Przez Kraków przetoczyła się już dyskusja na temat modernizacji ulicy Igołomskiej, jednej z najbardziej zatłoczonych i zniszczonych krakowskich dojazdówek. Już teraz wiemy, że gruntowna przebudowa tej ważnej arterii (łączącej Kraków z Niepołomicami i Sandomierzem) rozpocznie się jeszcze tej wiosny, a najpóźniej latem. Skoro tak, to krakowianie postanowili zapytać o kolejną ważną ulicę. O Kocmyrzowską.
Ulica Kocmyrzowska jest nie mniej ważna, nie mniej zakorkowna i... nie mniej zniszczona od Igołomskiej. Tak samo pilnie potrzebuje kompleksowego remontu. Łączy Kraków z miejscowościami w północno-wschodniej części regionu (przede wszystkim z Proszowicami). Mieszkańcy Wzgórz Krzesławickich, jednego z ważniejszych osiedli w Nowej Hucie, właśnie tędy dojeżdżają do centrum miasta.
Nowohucianie już jakiś czas temu zasypali nas komentarzami i listami z pytaniem: "Kiedy w końcu zacznie się przebudowa?". W ślad za mieszkańcami poszedł też radny miejski Aleksander Miszalski, który oficjalnie zapytał o to władze Krakowa. "Droga ta była dwukrotnie wybierana najgorszą drogą w Polsce. Pierwotnie, według wieloletniej prognozy finansowej, przebudowa miała zastąpić w latach 2017-19. Jednak w ostatnim sprawozdaniu z przygotowania planu rozwoju sieci drogowej w Krakowie znajduje się informacja, że nakłady na rozbudowę mają być przeniesione dopiero na lata 2021-23" - pisze w interpelacji radny.
fot: Maciej Skowronek
Priorytetem są linie tramwajowe
Niestety, w grę wchodzi ten drugi termin. "W tym roku chcemy skończyć projekt i uzyskać tzw. decyzje ZRID, czyli Zezwolenie na Realizację Inwestycji Drogowej. Lata 2016-2018 chcemy przeznaczyć na pozyskiwanie działek, czyli wykup, ewentualne wysiedlenia i wypłatę odszkodowań. A w latach 2021-23 planujemy samą przebudowę. Będzie to ponad 4-kilometrowy odcinek po dwa pasy w każdym kierunku, od okolic Bulwarowej, aż do niedawno rozbudowanej drogi wojewódzkiej do Proszowic" - mówi zastępca prezydenta Krakowa, Tadeusz Trzmiel.

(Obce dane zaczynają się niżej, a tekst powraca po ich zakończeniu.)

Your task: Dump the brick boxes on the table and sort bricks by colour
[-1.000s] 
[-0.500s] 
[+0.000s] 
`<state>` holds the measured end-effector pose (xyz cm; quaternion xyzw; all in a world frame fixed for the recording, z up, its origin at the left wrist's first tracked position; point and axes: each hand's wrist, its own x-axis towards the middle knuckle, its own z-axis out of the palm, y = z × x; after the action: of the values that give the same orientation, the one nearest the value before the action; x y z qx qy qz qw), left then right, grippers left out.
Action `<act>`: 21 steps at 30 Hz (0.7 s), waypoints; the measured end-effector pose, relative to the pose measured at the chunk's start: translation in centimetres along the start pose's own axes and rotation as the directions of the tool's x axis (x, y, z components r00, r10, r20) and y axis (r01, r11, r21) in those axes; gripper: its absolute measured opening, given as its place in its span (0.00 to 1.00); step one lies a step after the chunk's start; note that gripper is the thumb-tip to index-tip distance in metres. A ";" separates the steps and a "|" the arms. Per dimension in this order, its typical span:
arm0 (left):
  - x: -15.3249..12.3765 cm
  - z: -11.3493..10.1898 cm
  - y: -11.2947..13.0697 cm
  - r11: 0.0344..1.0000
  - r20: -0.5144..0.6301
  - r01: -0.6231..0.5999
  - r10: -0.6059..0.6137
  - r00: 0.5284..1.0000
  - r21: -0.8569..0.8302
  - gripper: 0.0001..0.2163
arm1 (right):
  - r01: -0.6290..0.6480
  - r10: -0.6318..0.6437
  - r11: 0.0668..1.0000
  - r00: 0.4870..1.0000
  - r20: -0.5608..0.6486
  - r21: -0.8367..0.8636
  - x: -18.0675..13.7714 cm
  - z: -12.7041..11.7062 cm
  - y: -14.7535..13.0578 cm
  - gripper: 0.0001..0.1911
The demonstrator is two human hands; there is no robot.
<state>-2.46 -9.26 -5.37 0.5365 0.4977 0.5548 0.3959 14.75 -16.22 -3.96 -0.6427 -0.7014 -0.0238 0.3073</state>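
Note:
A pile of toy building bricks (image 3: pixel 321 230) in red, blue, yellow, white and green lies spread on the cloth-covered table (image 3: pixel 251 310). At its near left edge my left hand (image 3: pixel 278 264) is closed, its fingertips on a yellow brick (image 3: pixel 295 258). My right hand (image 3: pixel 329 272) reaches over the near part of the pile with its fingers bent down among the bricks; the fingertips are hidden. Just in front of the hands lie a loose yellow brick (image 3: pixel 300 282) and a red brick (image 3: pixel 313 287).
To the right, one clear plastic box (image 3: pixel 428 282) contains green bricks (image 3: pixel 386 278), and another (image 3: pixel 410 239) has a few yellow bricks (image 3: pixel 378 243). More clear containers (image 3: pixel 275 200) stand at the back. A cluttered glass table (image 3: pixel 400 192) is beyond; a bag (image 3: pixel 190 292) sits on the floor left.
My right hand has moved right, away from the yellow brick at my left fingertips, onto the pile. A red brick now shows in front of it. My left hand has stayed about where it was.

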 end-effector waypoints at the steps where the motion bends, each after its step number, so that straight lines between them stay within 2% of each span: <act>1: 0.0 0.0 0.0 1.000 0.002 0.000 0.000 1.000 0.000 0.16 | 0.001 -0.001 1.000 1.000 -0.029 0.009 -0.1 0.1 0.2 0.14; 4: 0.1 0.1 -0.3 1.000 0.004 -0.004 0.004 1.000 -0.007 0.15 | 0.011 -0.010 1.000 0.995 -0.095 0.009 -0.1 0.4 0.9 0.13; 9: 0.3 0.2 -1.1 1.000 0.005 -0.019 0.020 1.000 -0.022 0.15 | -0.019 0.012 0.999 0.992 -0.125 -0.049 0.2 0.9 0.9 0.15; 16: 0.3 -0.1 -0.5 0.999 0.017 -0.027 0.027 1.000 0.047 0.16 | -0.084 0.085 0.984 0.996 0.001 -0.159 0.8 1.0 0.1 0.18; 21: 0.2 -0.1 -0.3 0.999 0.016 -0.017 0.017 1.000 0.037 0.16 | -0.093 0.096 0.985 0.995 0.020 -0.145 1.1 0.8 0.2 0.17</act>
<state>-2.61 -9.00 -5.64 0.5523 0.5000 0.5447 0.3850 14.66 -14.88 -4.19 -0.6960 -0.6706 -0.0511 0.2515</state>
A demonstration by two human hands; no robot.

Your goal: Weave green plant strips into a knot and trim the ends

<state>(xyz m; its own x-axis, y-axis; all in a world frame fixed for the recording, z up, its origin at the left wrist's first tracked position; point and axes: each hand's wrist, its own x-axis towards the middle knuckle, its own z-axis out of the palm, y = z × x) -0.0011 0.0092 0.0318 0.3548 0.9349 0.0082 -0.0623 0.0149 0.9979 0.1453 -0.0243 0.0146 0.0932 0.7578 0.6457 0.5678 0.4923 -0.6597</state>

Plan jest taki, aby w pierwszym etapie poszerzyć jezdnię od wspomnianego odcinka drogi wojewódzkiej do pętli na Wzgórzach Krzesławickich. Tam ma powstać parking park and ride. "Chcemy najpierw udrożnić sam wjazd do miasta i umożliwić przesiadkę na tramwaj. Rozmawiamy w tej sprawie z samorządowcami z gminy Kocmyrzów-Luborzyca" - mówi prezydent.
Dlaczego jednak urzędnicy chcą czekać aż trzy lata, skoro wszystko ma być gotowe do przebudowy w 2018 roku? "Priorytetem była dla nas ulica Igołomska, a także linia tramwajowa na Górkę Narodową i fragment Trasy Łagiewnickiej, również z nowym torowiskiem. Na wszystko niestety nie starczy nam pieniędzy. Jest możliwość, że gdzieś zaoszczędzimy na przetargach. albo że na którąś z inwestycji uda się uzyskać większe dofinansowanie unijne. Wtedy Kocmyrzowską zajmiemy się wcześniej" - odpowiada Trzmiel.
Na razie jedyne, na co mogą liczyć kierowcy, to remonty nakładkowe (czyli wymiana asfaltu). W tym roku planowane jest odświeżenie niespełna 1 kilometra, w rejonie skrzyżowania z Bulwarową. "To jedno z tych miejsc, gdzie Kocmyrzowska jest najbardziej zniszczona" - wyjaśnia Michał Pyclik z ZIKiT-u. To jednak miejsce bliżej centrum Nowej Huty. Wjazd od strony Proszowic jeszcze długo będzie koszmarem.
Al. 29. Listopada wcześniej
Kolejnym zagadnieniem, które spędza sen z powiek kierowcom (i pewnie też urzędnikom, bo za to zbierają cięgi), jest dojazd od strony Kielc, czyli... aleja 29. Listopada. Może nie tak zniszczona jak Kocmyrzowska, ale równie wąska i na co dzień zakorkowana. Tu urzędnicy mają lepsze wiadomości dla krakowan. Modernizacja tej ulicy planowana jest znacznie wcześniej niż Kocmyrzowskiej, bo już w 2017 roku.